The banning of all firearms is an absolute necessity to continue down this road and it will happen or we will have the greatest civil war that any country has ever suffered. Illinois is in the process of passing the first ban that will test what a state can get away with. They are banning all semi-auto rifles, pistols and shotguns and pump action shotguns; taxing and inspecting all public shooting ranges out of existence and requiring all gun owners to have and use "gun owner registration cards" just like so many countries have just before complete confiscation. The media and schools have been systematically educating our children that guns are bad - no guns are evil - for years. They have convinced a large population that the NRA (that was established with the help of the government to promote gun safety and civilian marksmanship) is an evil organization that buys political power to promote the evils of gun ownership.
I hope that I am wrong but with all that is going on politically, in our schools and in the media I firmly believe that the USA is going the same route as Germany, The USSR, Cuba and China. 
If I wa in charge of the GOP I would refuse to run a candidate in the next presidential election because we are in a position where we are no longer able to continue the path that more than 50% of the population wants to go without losing every last bit of the freedoms and rights that we have.
So I bid farewell to the home of the free and the land of the brave.


----------



## Foxfyre

PaulS1950 said:


> All I can say is; "Welcome to the USA (United Socialist America)."
> We, as a country, avoided the fiscal "pot hole" and sped up toward the "fiscal black hole" of a bankrupt country. We are situated to increase the national debt to 20 trillion dollars by the end of Obama's second term with higher unemployment, lower GDP, and less tax income than ever before. Prices will continue to climb across the board and over 50% of the population will be on goverment support. They already are if you count unemployment as government support. We have become a socialist country and the republic is already dead.
> The banning of all firearms is an absolute necessity to continue down this road and it will happen or we will have the greatest civil war that any country has ever suffered. Illinois is in the process of passing the first ban that will test what a state can get away with. They are banning all semi-auto rifles, pistols and shotguns and pump action shotguns; taxing and inspecting all public shooting ranges out of existence and requiring all gun owners to have and use "gun owner registration cards" just like so many countries have just before complete confiscation. The media and schools have been systematically educating our children that guns are bad - no guns are evil - for years. They have convinced a large population that the NRA (that was established with the help of the government to promote gun safety and civilian marksmanship) is an evil organization that buys political power to promote the evils of gun ownership.
> I hope that I am wrong but with all that is going on politically, in our schools and in the media I firmly believe that the USA is going the same route as Germany, The USSR, Cuba and China.
> If I wa in charge of the GOP I would refuse to run a candidate in the next presidential election because we are in a position where we are no longer able to continue the path that more than 50% of the population wants to go without losing every last bit of the freedoms and rights that we have.
> So I bid farewell to the home of the free and the land of the brave.

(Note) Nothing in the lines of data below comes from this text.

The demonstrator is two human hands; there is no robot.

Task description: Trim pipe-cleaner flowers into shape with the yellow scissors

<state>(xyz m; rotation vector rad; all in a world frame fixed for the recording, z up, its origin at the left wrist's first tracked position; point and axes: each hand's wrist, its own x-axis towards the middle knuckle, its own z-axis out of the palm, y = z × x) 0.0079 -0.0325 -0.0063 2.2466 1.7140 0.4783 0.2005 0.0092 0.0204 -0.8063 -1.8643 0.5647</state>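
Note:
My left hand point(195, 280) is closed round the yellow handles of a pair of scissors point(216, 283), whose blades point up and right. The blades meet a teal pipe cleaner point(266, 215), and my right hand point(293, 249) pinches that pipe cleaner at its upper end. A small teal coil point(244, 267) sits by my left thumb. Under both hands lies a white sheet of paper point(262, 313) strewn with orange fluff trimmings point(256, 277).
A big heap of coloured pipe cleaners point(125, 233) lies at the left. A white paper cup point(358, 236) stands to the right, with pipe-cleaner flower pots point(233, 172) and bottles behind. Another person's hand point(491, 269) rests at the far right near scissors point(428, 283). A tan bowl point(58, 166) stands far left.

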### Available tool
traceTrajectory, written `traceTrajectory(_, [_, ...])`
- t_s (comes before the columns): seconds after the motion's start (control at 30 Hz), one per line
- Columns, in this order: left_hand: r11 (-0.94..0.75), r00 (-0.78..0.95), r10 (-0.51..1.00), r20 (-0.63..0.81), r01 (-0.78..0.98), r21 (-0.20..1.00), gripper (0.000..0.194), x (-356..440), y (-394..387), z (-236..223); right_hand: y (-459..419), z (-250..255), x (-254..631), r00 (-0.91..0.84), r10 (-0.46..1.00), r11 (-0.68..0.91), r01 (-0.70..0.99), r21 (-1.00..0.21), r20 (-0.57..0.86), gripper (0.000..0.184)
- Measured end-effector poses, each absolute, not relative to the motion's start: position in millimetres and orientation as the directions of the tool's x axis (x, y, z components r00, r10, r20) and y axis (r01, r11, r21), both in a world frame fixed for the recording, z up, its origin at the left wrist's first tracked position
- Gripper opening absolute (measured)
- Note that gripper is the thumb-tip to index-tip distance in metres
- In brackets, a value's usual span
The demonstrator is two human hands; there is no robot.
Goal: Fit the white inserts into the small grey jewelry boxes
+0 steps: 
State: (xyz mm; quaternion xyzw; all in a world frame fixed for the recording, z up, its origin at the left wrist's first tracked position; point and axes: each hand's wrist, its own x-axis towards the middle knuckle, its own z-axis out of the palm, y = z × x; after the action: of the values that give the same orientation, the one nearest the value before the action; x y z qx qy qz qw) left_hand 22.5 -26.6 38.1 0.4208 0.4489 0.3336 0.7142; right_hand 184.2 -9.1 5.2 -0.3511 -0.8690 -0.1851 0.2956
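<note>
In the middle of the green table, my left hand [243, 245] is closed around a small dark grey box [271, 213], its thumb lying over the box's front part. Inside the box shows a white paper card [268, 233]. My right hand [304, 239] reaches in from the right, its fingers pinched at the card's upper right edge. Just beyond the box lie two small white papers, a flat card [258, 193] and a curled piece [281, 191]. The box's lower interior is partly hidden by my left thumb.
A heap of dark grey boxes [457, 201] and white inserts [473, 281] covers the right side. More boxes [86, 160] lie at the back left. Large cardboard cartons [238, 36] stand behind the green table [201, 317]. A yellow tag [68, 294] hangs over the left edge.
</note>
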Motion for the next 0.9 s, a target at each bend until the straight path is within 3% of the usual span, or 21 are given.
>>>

I can't argue that the danger for us all isn't there, Paul.  But as long as we still have our First Amendment Rights of free speech, I do believe there are enough Americans left who want an America of the strong, the brave, and the free that we can still make a difference.  But we are going to have to unify on a message and stand firm in order to do that.  We can't continue to be sidetracked by poorly understoood or defined social and/or socioeconomic issues.  We need to agree on one honest and positive message we can all stand by and support and articulate efficiently and start bringing converts to our side until it is a done deal.


----------



## LibertyLemming

Foxfyre said:


> PaulS1950 said:
> 
> 
> 
> All I can say is; "Welcome to the USA (United Socialist America)."
> We, as a country, avoided the fiscal "pot hole" and sped up toward the "fiscal black hole" of a bankrupt country. We are situated to increase the national debt to 20 trillion dollars by the end of Obama's second term with higher unemployment, lower GDP, and less tax income than ever before. Prices will continue to climb across the board and over 50% of the population will be on goverment support. They already are if you count unemployment as government support. We have become a socialist country and the republic is already dead.
> The banning of all firearms is an absolute necessity to continue down this road and it will happen or we will have the greatest civil war that any country has ever suffered. Illinois is in the process of passing the first ban that will test what a state can get away with. They are banning all semi-auto rifles, pistols and shotguns and pump action shotguns; taxing and inspecting all public shooting ranges out of existence and requiring all gun owners to have and use "gun owner registration cards" just like so many countries have just before complete confiscation. The media and schools have been systematically educating our children that guns are bad - no guns are evil - for years. They have convinced a large population that the NRA (that was established with the help of the government to promote gun safety and civilian marksmanship) is an evil organization that buys political power to promote the evils of gun ownership.
> I hope that I am wrong but with all that is going on politically, in our schools and in the media I firmly believe that the USA is going the same route as Germany, The USSR, Cuba and China.
> If I wa in charge of the GOP I would refuse to run a candidate in the next presidential election because we are in a position where we are no longer able to continue the path that more than 50% of the population wants to go without losing every last bit of the freedoms and rights that we have.
> So I bid farewell to the home of the free and the land of the brave.
> 
> 
> 
> 
> I can't argue that the danger for us all isn't there, Paul.  But as long as we still have our First Amendment Rights of free speech, I do believe there are enough Americans left who want an America of the strong, the brave, and the free that we can still make a difference.  But we are going to have to unify on a message and stand firm in order to do that.  We can't continue to be sidetracked by poorly understoood or defined social and/or socioeconomic issues.  We need to agree on one honest and positive message we can all stand by and support and articulate efficiently and start bringing converts to our side until it is a done deal.
Click to expand...


Speech alone will accomplish little against action, of which the government retains all control.


----------



## Foxfyre

We first have to understand the lies that are being used against freedom of the people and being used to promote more, bigger, more powerful government.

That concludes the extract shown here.